PROBLEM DETAILS: Pictures excluded, output the lines of the data below between the one holding "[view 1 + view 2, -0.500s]" and the one holding "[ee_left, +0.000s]", inclusive, exactly as they stand.

MATERIAL PROVIDED:
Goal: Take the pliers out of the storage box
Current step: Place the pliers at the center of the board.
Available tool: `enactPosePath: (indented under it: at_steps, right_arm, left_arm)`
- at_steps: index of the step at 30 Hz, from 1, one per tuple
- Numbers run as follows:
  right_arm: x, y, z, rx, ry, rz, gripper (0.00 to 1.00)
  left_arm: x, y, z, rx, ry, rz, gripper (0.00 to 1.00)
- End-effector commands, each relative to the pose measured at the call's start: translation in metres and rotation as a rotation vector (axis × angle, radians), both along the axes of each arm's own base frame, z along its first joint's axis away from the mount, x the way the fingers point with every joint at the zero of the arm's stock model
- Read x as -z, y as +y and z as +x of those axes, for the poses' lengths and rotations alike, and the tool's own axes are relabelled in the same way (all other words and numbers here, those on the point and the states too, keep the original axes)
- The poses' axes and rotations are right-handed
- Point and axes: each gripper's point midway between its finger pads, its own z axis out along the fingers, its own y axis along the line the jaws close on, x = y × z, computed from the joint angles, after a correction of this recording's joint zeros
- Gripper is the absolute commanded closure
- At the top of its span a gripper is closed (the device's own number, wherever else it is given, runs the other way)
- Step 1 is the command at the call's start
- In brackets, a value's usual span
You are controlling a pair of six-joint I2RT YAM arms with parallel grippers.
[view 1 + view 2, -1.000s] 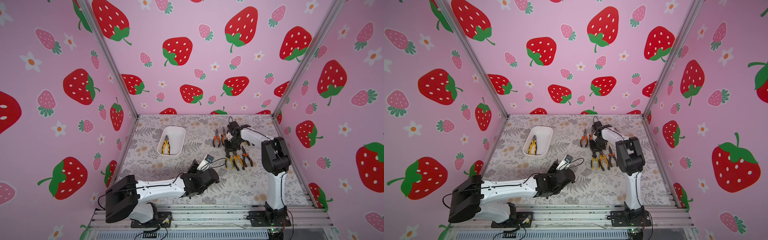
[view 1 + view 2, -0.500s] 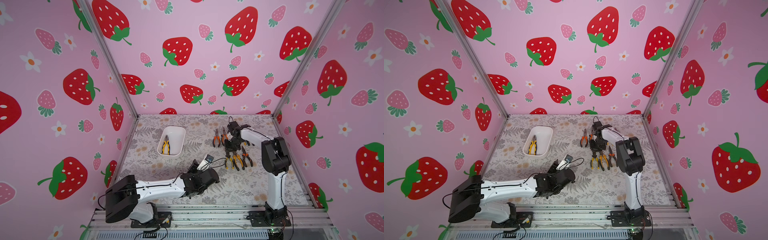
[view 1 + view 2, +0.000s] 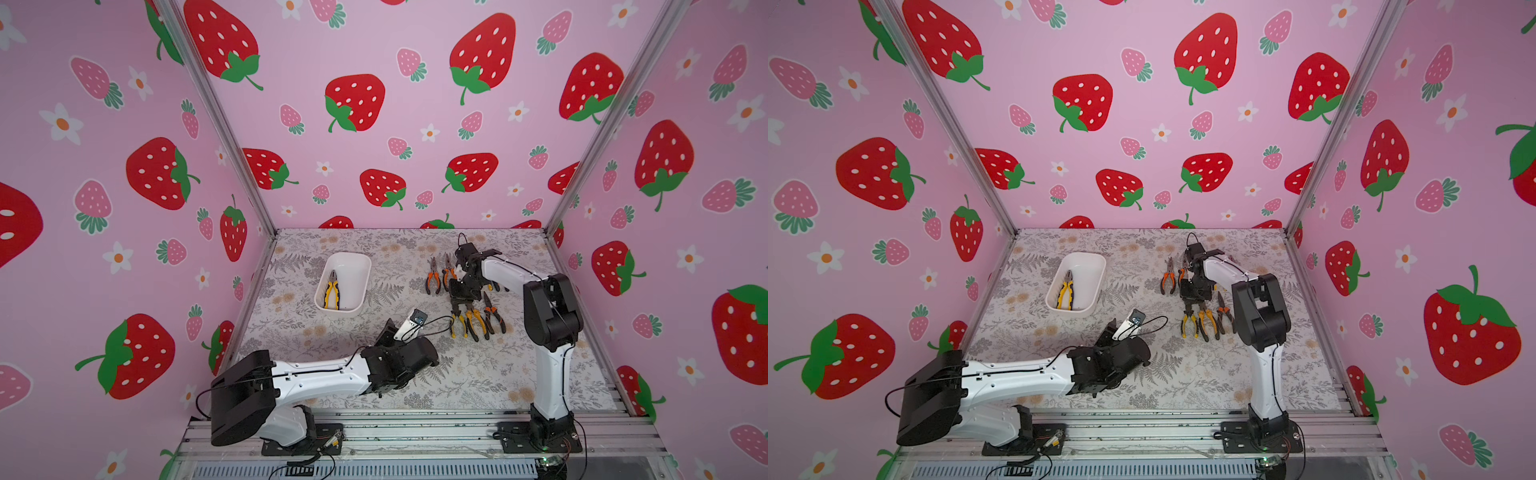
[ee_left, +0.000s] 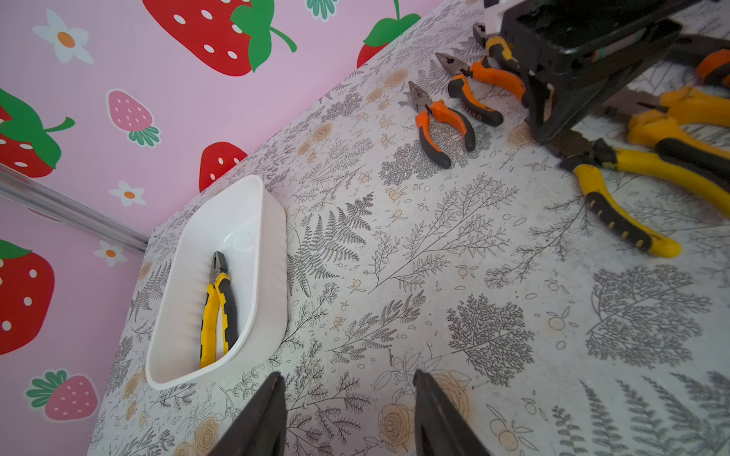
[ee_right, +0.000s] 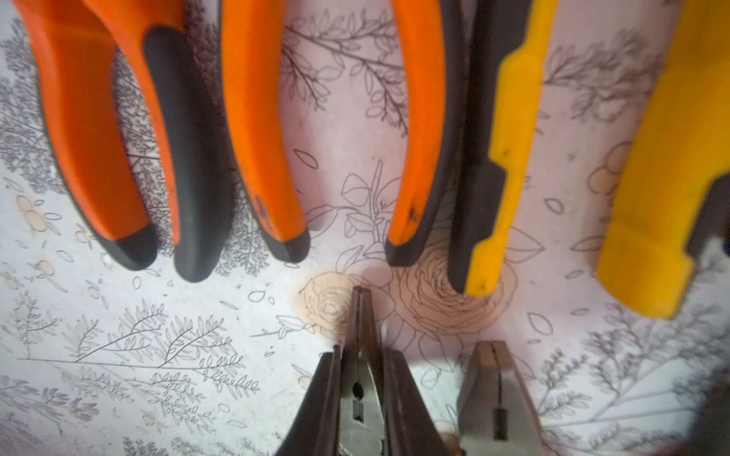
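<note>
with the right hand (image 5: 361, 351) clamped on the nose of a yellow-handled pliers (image 4: 588, 179) lying on the floral worktop (image 4: 474, 276), that grip is best released before lifting, and the half-spread, empty left hand (image 4: 347, 375) sent for the yellow-and-black pliers (image 4: 219, 312) lying in the white plastic storage box (image 4: 272, 284).

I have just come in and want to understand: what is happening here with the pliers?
The right gripper is shut on the head of dark pointed-nose pliers, low among the orange- and yellow-handled pliers laid on the floral table. One yellow-and-black pair lies in the white plastic storage box. The left gripper is open and empty.
</note>
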Motion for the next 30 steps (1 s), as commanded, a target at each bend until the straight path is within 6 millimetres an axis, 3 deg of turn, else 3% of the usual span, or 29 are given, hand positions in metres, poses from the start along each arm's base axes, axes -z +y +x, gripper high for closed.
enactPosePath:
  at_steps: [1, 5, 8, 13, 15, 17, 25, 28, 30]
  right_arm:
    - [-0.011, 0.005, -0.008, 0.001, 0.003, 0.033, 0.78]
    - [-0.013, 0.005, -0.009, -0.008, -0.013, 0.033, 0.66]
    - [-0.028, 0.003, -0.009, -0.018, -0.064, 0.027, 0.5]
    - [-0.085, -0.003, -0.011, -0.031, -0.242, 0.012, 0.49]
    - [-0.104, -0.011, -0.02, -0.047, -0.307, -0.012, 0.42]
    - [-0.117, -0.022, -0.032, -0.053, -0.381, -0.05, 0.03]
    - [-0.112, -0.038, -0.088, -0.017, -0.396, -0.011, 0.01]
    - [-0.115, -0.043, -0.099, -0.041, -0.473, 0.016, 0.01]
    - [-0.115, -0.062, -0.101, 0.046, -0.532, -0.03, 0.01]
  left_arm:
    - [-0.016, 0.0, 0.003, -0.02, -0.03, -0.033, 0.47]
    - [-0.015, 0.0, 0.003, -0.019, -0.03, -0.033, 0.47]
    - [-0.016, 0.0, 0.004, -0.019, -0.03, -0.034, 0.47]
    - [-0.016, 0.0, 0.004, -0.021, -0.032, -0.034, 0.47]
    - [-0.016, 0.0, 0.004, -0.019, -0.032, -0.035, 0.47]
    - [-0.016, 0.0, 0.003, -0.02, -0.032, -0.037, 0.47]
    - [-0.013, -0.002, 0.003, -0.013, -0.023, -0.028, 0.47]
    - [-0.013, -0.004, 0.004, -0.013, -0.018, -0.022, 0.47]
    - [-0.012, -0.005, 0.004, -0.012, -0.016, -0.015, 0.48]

ANSWER SPACE:
[view 1 + view 2, -0.500s] 
[view 1 + view 2, +0.000s] 
[ee_left, +0.000s] 

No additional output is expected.